# [WORK INSTRUCTIONS]
In the data below, find the line that contains "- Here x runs" and the line that contains "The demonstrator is". Copy both, plus every line between them, exactly.

# [DATA SEGMENT]
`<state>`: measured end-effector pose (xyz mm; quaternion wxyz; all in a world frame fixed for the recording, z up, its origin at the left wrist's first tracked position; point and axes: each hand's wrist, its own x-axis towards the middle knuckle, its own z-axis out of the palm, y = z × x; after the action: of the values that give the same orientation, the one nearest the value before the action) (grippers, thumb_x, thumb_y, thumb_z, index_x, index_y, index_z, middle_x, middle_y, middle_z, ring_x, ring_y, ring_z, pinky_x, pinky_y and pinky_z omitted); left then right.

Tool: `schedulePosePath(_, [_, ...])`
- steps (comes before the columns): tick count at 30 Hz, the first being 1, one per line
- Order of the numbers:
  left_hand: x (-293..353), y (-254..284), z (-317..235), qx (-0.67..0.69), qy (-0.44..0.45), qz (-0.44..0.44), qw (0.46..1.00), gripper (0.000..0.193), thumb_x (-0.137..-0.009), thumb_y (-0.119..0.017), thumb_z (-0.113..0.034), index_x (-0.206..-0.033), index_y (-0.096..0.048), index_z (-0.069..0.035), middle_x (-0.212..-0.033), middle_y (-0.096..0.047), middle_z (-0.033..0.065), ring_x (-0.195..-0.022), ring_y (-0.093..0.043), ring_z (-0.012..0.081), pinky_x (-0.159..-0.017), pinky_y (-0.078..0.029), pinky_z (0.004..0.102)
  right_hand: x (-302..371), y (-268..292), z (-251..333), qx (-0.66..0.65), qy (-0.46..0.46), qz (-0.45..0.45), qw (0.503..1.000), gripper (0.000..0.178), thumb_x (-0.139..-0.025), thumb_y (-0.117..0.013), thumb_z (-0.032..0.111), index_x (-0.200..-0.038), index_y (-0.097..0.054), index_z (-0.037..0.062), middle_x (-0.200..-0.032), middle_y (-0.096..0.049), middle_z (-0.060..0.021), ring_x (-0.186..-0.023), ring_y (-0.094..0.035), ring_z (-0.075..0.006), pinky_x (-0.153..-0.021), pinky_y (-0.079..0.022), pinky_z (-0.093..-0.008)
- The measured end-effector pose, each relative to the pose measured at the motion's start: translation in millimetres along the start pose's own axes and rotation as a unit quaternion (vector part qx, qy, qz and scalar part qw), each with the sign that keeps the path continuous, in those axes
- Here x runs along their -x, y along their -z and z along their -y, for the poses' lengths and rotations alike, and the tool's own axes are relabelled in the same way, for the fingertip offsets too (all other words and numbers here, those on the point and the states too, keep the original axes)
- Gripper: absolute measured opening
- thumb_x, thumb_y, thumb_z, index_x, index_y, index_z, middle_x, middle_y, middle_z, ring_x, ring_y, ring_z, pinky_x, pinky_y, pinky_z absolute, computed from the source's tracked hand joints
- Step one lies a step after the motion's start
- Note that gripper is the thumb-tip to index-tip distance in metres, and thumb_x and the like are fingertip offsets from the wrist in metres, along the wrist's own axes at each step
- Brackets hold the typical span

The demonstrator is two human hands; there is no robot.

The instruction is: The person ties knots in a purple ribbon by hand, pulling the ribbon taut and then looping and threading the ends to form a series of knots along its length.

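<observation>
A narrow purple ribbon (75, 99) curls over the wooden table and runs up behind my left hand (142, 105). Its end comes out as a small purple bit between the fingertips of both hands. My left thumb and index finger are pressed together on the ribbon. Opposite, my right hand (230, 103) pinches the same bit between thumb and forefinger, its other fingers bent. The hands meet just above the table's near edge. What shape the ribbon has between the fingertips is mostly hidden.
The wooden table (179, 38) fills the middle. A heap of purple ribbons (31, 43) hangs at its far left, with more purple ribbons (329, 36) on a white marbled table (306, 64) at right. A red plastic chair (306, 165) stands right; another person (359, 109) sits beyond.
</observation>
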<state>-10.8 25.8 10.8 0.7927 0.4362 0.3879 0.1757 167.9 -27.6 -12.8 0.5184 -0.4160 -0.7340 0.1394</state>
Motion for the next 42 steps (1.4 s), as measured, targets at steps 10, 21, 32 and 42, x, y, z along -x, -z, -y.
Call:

# [ANSWER SECTION]
- Here x runs along their -x, y along their -z and z along their -y, for the poses' lengths and rotations alike, and the tool's own axes are relabelled in the same way, for the fingertip offsets too (all other words and numbers here, those on the point and the states too, keep the original axes)
- Gripper: absolute measured opening
- thumb_x, thumb_y, thumb_z, index_x, index_y, index_z, middle_x, middle_y, middle_z, ring_x, ring_y, ring_z, pinky_x, pinky_y, pinky_z absolute, computed from the source's tracked hand joints
- Step one lies a step after the motion's start
- Note that gripper is the thumb-tip to index-tip distance in metres, and thumb_x and the like are fingertip offsets from the wrist in metres, along the wrist's own axes at each step
- Brackets hold the typical span

The demonstrator is two human hands; there is no robot.

The output for this exercise is complete.